Le Tassili N’Ajjer, c’est aussi un fabuleux musée archéologique en plein air. Plus de 15 000 gravures et peintures rupestres datées de – 12000 à – 6 000 ans y sont répertoriées. De l’Erg Admer, près de Djanet, à l’oued asséché de In Djaren, dans la Tadrart rouge, les guides Touaregs (et leur GPS) connaissent leur emplacement. Découvrir ces trésors du passé, cachés sous les abris rocheux ou sculptés au pied des falaises, offre une émotion toujours intacte. A fleur de roche, défile en accéléré toute l’histoire climatique du Sahara. Le style et les motifs des gravures réalisées par les premiers occupants de la région ont accompagné l’évolution de l’environnement, passé par phases successives de la savane au désert. Après la grande faune sauvage, les éléphants, les rhinocéros, les girafes, les antilopes, les bovins sauvages est venu le temps des animaux domestiques, les ovicapres, les chevaux et finalement les dromadaires.
A chaque bivouac, les mêmes rites, les même jeux. Les guides Touaregs officient à la cérémonie du thé. Pour diminuer peu à peu leur âpreté, les feuilles de thé vert sont infusées à trois reprises dans l’eau bouillante, avec la menthe et le pain de sucre. A l’issue de chaque opération, on savoure le breuvage très chaud, à petites gorgées, dans un simple verre. Selon l’adage, “le premier thé est amer comme la vie, le second fort comme l’amour, le troisième doux comme la mort”. Les tentes montées, on part à pied explorer un nouveau territoire. Eprouver pas à pas l’immensité du désert. Ressentir sur sa peau la sécheresse de l’air. Grimper à l’assaut des pentes pour prendre de la hauteur. Déceler à la surface du sol le moindre signe de vie : les traces des coussinets du fennec, les reptations de la vipère de l’erg ou les empreintes, si délicates, de ces oiseaux des sables qu’on nomme les mola-mola. Sous les pieds, l’argile craquelle, les pierrailles crissent, le sable glisse. Comme des enfants, on rêve de se rouler dans la masse soyeuse des dunes.

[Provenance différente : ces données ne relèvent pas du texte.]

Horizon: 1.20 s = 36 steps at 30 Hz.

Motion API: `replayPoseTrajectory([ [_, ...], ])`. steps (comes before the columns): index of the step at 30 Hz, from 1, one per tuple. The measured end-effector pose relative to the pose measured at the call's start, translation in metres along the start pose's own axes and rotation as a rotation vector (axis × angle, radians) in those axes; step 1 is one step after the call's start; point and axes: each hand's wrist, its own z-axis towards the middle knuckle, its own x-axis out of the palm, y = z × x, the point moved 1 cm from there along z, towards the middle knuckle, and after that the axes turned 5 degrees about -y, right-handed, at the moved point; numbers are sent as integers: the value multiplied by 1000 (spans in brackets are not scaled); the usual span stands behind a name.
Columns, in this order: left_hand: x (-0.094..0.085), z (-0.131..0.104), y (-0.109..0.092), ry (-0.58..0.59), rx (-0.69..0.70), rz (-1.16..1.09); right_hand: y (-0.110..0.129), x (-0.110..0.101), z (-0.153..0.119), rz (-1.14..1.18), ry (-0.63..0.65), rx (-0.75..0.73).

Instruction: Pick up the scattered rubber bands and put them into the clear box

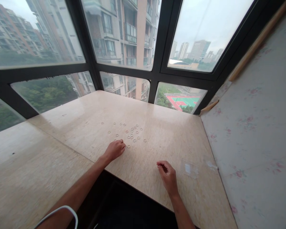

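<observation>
Several small thin rings [137, 132] lie scattered on the pale marble-patterned ledge, most of them in a loose cluster just beyond my left hand [115, 150]. That hand rests low at the near side of the cluster with its fingers curled together; what its fingertips hold, if anything, is too small to name. One ring [128, 146] lies just right of those fingertips. A ring-like band shows at the knuckles. Further right, my right hand [168, 176] is held over the ledge, thumb and fingers pinched together, and anything between them is hidden.
A clear plastic bag with a white label [187, 168] lies right of my right hand. The ledge [90, 108] meets dark-framed windows [154, 76] at the back and a flowered wall [252, 152] at the right. A white cable [69, 208] loops over my left forearm.
</observation>
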Motion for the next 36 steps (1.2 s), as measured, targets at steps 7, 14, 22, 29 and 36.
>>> replayPoseTrajectory([
  [7,1,0,-2,-17,-17,-24,2,-1,-1,13,-10,5],
  [14,-2,1,-9,-5,-35,11,3,-1,-1,15,-5,-1],
  [22,-6,-1,8,24,-141,-110,1,-1,-1,13,11,2],
  [29,-9,11,28,35,-117,-358,1,-1,-1,12,5,-7],
  [36,-3,31,33,108,-22,-358,3,-1,-1,3,1,-10],
])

Chaque année, Djanet est le théâtre d’une grande fête touareg qui se perpétue depuis des millénaires : la Sebeiba. Selon la version la plus répandue, elle célébrerait la victoire de Moïse sur les pharaons, lors de la traversée de la mer Rouge. Sa date, censée être fixée par un comité de sages, coïncide aussi avec le jour de l’Achoura, le Nouvel An du calendrier musulman. Mais la Sebeiba est surtout l’occasion pour les jeunes des différentes tribus de se rencontrer! La fête met en scène une joute entre deux quartiers de la ville et chaque camp doit rivaliser avec l’autre par la beauté de ses costumes, la qualité de ses chants et de ses danses. Ce jour-là, on ressort des coffres les plus belles tuniques teintées d’indigo, qui laissent des traces bleues sur la peau, les lourds bijoux en argent, les longs sabres recourbés. Les jeunes filles, les veuves et les femmes âgées – toutes celles qui ne sont pas mariées – scandent au rythme du tambourin des chants qui disent les saisons qui passent, les dattes qui mûrissent, l’amour et la fécondité. Les hommes esquissent des danses guerrières. Qui séduira qui?